Feb. 21 (Bloomberg) -- Casino Guichard-Perrachon SA, the owner of France’s Monoprix and Geant supermarket chains, said it aims to revive sales in its home market after 2012 earnings beat analysts’ estimates, driven by the international business.
Trading profit from continuing operations increased 29 percent to 2 billion euros ($2.7 billion), the Saint-Etienne, France-based company said today in a statement. Earnings exceeded the 1.94 billion-euro average of 11 estimates compiled by Bloomberg. Casino said on Jan. 15 that sales rose 22 percent to 42 billion euros.

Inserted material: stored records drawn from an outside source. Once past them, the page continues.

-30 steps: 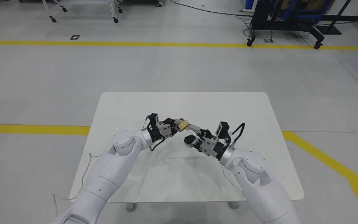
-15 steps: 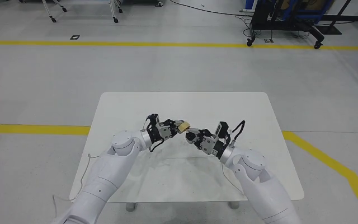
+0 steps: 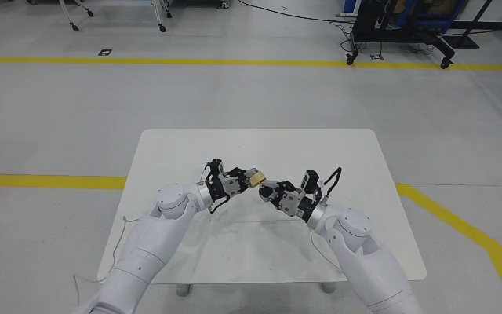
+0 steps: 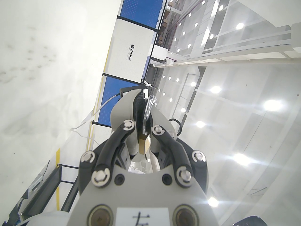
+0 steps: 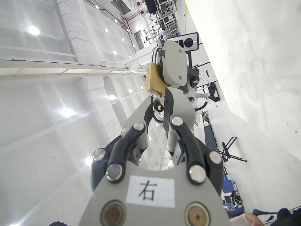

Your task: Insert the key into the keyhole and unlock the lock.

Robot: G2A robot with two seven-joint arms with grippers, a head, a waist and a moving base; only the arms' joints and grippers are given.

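Right claw (image 3: 265,189) has edged closer to the brass lock (image 5: 154,78), which the left claw (image 3: 251,177) grips tightly above the white desk (image 3: 329,149). Clenched on the small key (image 5: 159,99), the right claw sits just below the lock's base, key tip against it.

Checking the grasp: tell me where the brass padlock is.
In the top view the brass padlock is held over the white table's middle by the left gripper, with the right gripper close beside.
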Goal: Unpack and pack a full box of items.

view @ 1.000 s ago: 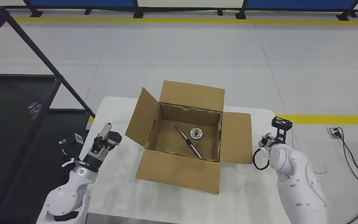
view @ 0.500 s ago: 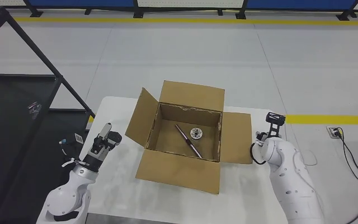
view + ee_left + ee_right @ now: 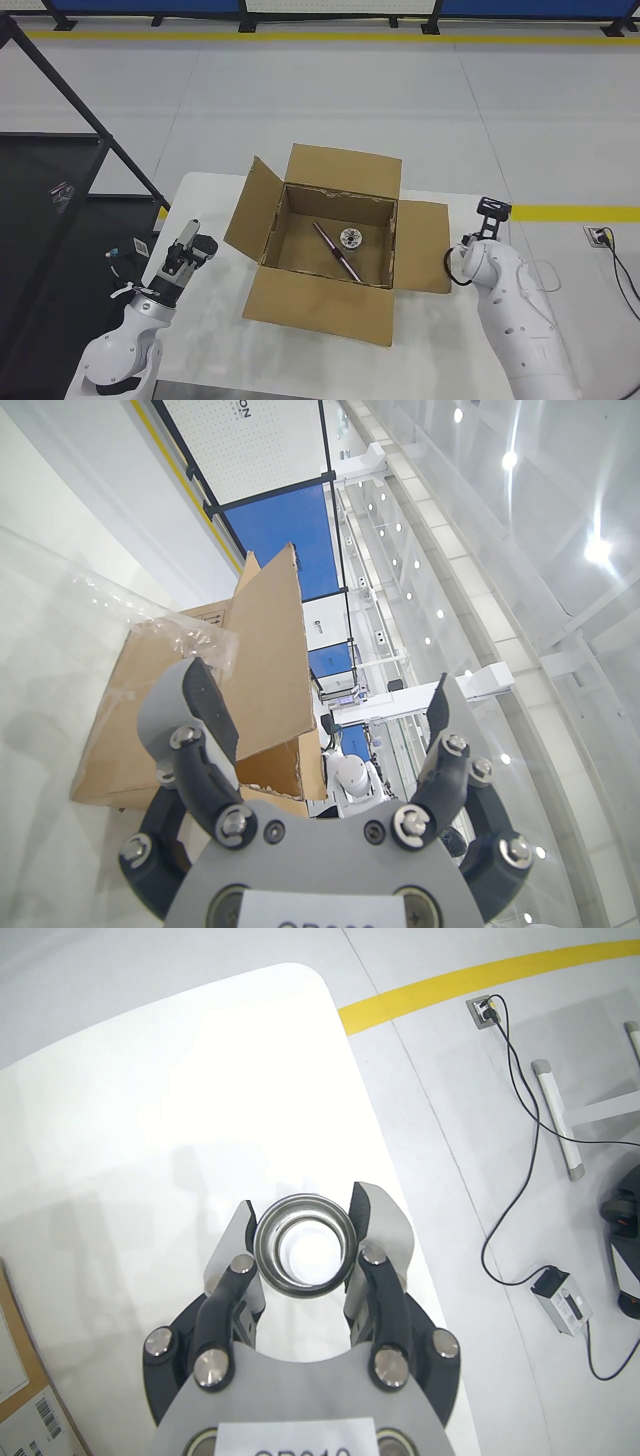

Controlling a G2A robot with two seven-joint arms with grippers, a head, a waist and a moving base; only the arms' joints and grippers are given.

Competition between grocers is intensifying in Europe as consumers tighten their belts amid an economic contraction. Casino, which forecast that 2012 profit would be more than 1.94 billion euros, can probably cut prices in France this year after weak household consumption led to declining sales in the country in the fourth quarter, the grocer said last month.
The main driver of profit was Casino’s international division, whose earnings gained 65 percent to 1.32 billion euros, while in France, trading profit fell 8.6 percent to 685 million euros.
Internationally, “growth should continue in 2013, sustained by the emergence of numerous middle classes whose purchasing power is growing,” Casino said today.
In France, the company is counting on “stabilizing or reviving retail” and will focus on price cuts in hypermarkets, cost reductions and expansion of its main formats, the retailer said.